Critique de Ellane92 (Boulogne-Billancourt, Inscrite le 26 avril 2012, 48 ans) - 29 décembre 2015

Un rédacteur de la rubrique nécrologique doit écrire un article sur son ami Pedro, Jacque Pedro Lavelanette, qui s'est suicidé en sautant du douzième étage de son hôtel alors qu'il était parti en tournée. En reconstituant les temps forts de sa vie avec cet ami et l'Estropié, avec lequel ils partageaient un petit appartement, c'est toute la vie du quartier Saint-Antoine, en haut de la colline, qui nous est décrite.

Dans Parabole du failli, Lyonel Trouillot nous livre une oeuvre poétique et colorée qui laisse la part belle à l'humanité de cet homme suicidé tout en contradiction, le seul qui savait faire sourire Islande, si généreux en étant si égoïste, si aimant et mal aimé, qui portait la poésie à fleur de peau, comme une malédiction, et pour cela peut-être, en distribuait les plus belles pages aux passantes vieilles et jeunes, belles ou moins belles.

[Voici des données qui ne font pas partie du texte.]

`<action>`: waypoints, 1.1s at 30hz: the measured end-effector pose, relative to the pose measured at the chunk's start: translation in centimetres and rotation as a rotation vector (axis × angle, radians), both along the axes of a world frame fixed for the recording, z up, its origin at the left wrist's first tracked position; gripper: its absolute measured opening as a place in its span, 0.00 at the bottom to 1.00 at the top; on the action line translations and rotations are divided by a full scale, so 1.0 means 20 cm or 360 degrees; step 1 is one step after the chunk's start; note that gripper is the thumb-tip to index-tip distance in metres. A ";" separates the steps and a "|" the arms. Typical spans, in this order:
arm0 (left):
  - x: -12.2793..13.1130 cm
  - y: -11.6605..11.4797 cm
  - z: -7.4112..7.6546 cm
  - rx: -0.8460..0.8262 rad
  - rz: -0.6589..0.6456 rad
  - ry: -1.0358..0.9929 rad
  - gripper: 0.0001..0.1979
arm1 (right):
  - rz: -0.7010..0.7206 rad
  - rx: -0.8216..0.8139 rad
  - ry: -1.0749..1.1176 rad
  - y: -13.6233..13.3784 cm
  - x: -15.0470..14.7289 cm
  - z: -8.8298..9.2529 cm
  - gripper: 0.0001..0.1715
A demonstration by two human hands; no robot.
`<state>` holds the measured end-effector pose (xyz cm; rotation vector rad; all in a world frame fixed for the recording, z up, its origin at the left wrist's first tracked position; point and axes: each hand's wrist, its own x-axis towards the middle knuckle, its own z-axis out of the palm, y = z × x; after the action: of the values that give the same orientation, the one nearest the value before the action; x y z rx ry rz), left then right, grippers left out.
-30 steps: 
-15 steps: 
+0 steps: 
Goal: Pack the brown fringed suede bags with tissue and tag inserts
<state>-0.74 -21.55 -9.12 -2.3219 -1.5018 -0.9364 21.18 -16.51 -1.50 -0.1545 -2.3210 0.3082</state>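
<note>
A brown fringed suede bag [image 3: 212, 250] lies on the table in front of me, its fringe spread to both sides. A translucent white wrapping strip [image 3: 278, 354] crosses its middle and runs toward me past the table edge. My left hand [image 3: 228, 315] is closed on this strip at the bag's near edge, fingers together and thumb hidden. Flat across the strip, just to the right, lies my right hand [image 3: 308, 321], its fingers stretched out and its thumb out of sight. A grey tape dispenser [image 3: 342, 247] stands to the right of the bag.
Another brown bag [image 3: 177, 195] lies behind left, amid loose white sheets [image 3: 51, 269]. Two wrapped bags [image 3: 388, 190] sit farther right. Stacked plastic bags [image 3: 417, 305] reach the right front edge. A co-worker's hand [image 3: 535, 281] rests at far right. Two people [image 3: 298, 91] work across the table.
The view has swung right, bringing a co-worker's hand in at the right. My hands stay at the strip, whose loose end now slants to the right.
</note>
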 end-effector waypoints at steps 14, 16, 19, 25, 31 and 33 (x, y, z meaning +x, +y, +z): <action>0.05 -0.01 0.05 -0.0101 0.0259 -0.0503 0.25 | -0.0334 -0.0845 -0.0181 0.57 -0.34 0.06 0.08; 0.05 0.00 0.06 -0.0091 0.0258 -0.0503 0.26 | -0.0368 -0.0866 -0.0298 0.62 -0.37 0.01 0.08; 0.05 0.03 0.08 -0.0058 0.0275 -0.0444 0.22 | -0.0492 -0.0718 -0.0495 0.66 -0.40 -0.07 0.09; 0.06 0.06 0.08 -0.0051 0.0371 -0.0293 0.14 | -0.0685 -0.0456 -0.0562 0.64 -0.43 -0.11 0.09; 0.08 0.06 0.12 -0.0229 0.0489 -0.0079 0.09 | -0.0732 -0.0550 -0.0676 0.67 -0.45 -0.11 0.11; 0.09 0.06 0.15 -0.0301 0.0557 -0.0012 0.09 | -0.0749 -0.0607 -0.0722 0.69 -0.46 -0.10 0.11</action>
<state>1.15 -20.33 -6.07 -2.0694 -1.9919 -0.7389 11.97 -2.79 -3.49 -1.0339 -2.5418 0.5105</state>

J'ai particulièrement apprécié l'évocation de ces choses très justes sur ce que nous inspirent les morts, les plus classiques, comme la douleur, l'amour, la tristesse, et celles dont on parle moins, comme la déception ou la colère, car la mort peut être aussi une trahison. J'ai beaucoup aimé également le portrait de cet homme, issu d'une famille de nantis et venu s'immerger dans les quartiers populaires, sans doute pour tenter de s'y trouver. Fantasque et original, tour à tour cireur de chaussures et faux riche qui distribue le peu qu'il a en même temps que de la littérature aux gamins sans avenir du quartier, aimé de celle qui n'aime rien ni personne, toujours à la recherche de l'amour, celui avec un grand A, c'est un homme que l'on (ou moi, en tout cas) aimerait croiser. Parabole du failli ne manque pas non plus d'humour, avec une certaine critique acide de ces étrangers venus en Haïti porter les aides humanitaires en même temps que la bonne parole. C'est aussi, et surtout, une ode à cette île, à ses habitants, à ses couleurs et à l'exubérance de la vitalité de ses populations. Enfin, ce texte peu aéré, presque sans paragraphe, et que l'on a envie de lire d'une traite, tant il nous immerge dans le quotidien de Saint-Antoine, porte aussi un certain espoir, celui que des gamins des rues puissent déclamer du Baudelaire, Pessoa, Rimbaud, Llorca, Villon et bien d'autres... Un espoir aussi fragile qu'une larme prenant naissance dans les yeux d'une grosse femme qui ne sort plus de son appartement.
Un très beau livre.


Dans la vie comme dans les romans, qui s'inquiète des tragédies qui hantent les petits destins des personnages secondaires ?

Les vivants aussi méritent notre attention. Encore un paradoxe, cette maladie de n'écouter que les morts. Une personne se tient au bord de la falaise. Nous parle. Personne ne l'entend. Elle tombe. C'est alors seulement que le cri, dont il ne reste que l'écho, nous intéresse, par besoin d'exégèse.

Vivre, c'est regarder l'autre tomber, mourir.